Sunday, November 2, 2014

Coming Down

In those early months after Dale died, I felt in many ways as if I had put myself inside of a bubble.  A bubble in which I could see out of, but one that protected me from the outside world.  I was so raw and exposed, I needed some type of protection from the outside world so that I could focus solely on my own little world.  During this time was when I decided that all I wanted to let in was the positives.  My son who was only 20 months at that time was my greatest teacher in showing me how to truly appreciate and find beauty in the simplest of things.  I also began this blog during that time and my focus then as it still mainly is now, is to find the silver lining in whatever is going on in my life.  I also looked for other positives in movies, books, new found friendships, you name it and I was looking for that positive.  I needed it.  I didn't want to fall into the darkness because I was afraid of what would happen if I did.

Just weeks after Dale's death, I received a gift.  It came from a friend of my sister's, a woman I had never met before.  She knew of my story through my sister and out of concern and kindness, she sent this to me...



This quote started to mean more to me as time passed and I began to rebuild myself and my life.  As I began to heal, I also began to grow stronger and more confident in myself.  Eventually I found myself.  However, it wasn't a new, reinvented version of myself.  It was the person that I always was inside, just a stronger, wiser version of who I was always meant to be.

Before I found myself though, I found this...



When I saw this, I knew I wanted to have this to put on my wall to remind me of how I wanted to live my life.  And for the most part, I believe that I do.  I think what I have the most difficult time with is asking for what I need.  I still feel uncomfortable asking for help.  But it is something that I am getting better at and it is something that is going to be more prevalent in my day to day life now that John and I will be living together soon.  He wants to help.  He wants to take care of me.  And as wonderful as that sounds, it's also going to require me to embrace vulnerability more.  It's going to be an adjustment for me as I have wrapped myself up in a zone of doing it on my own.  It makes me feel in control of my life and I like that.  But John is wonderful and I trust him.  And I will need to let it go, that control.

For nearly 3 years, I would have considered this blog my way of releasing my creative spirit.  This summer, I decided that I really want to take up photography.  It makes sense.  It has been such an important part of my healing these past three years.  I also feel like I have the personality of a photographer.  I have not yet started this new passion.  I am oozing to, but I just need to get everything else settled in my life right now.  But I can't wait.  :)

Finally, but perhaps most important...


In the midst of all of the sadness, guilt, and confusion, I had this.
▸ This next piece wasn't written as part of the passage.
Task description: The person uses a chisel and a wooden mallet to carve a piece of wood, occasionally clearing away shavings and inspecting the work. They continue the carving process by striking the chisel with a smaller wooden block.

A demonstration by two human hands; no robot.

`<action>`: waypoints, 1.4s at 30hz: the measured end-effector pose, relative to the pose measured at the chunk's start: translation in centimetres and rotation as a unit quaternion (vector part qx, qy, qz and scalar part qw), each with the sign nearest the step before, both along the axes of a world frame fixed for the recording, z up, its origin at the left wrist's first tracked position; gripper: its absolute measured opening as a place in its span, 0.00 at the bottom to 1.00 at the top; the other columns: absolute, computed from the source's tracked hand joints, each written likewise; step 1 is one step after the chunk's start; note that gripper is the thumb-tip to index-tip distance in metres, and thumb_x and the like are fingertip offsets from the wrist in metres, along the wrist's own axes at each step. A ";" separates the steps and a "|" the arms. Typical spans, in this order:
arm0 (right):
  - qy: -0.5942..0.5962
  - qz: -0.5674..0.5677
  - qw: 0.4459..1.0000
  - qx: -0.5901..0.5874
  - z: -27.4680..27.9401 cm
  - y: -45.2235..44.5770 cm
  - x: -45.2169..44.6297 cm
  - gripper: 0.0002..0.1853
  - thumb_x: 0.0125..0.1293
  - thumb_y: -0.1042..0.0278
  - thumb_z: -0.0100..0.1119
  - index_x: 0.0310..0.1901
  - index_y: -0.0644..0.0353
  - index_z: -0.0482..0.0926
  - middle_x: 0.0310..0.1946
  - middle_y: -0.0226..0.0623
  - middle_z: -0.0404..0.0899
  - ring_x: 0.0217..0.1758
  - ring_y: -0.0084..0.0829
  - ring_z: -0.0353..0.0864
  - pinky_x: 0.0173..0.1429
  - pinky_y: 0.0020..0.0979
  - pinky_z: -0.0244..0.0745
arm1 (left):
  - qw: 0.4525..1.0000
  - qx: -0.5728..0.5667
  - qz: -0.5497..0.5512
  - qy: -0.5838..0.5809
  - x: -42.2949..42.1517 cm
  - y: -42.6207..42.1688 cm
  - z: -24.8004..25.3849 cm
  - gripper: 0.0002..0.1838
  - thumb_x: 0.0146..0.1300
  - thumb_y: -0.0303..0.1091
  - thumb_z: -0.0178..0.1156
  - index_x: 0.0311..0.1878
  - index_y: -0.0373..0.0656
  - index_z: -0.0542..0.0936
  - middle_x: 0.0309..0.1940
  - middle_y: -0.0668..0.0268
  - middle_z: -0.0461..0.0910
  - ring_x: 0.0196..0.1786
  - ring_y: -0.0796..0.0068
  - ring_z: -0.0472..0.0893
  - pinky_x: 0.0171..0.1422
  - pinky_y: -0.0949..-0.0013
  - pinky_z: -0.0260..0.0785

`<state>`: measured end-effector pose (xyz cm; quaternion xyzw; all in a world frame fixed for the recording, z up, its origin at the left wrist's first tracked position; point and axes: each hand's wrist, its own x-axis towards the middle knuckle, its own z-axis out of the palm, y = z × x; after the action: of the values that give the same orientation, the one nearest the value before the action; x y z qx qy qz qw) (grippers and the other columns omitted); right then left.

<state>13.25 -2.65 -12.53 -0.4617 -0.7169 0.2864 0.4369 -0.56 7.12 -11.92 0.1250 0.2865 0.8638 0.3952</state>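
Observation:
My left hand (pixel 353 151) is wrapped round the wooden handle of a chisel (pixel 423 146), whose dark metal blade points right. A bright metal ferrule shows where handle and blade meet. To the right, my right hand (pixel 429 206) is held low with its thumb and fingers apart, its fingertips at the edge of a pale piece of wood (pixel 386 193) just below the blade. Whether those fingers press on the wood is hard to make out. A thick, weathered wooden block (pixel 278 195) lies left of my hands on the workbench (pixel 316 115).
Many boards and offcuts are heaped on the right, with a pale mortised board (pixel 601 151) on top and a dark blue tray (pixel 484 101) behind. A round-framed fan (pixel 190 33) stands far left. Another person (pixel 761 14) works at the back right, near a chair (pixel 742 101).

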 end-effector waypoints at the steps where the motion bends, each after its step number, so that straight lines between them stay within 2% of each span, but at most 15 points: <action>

These quotes of hope and inspiration have been on my walls for over three years.  Today, I took them down.  In exactly three weeks from today, John and I will have the keys to our home.  So I took these down in preparation for the move.  I took them down and packed them up.  They will come with me to my new home and into my new life.  However, I do not plan on putting them up back onto my walls.  I no longer need these positive reminders.  They have helped lead me to happiness and that is a place I do not on intend on ever losing.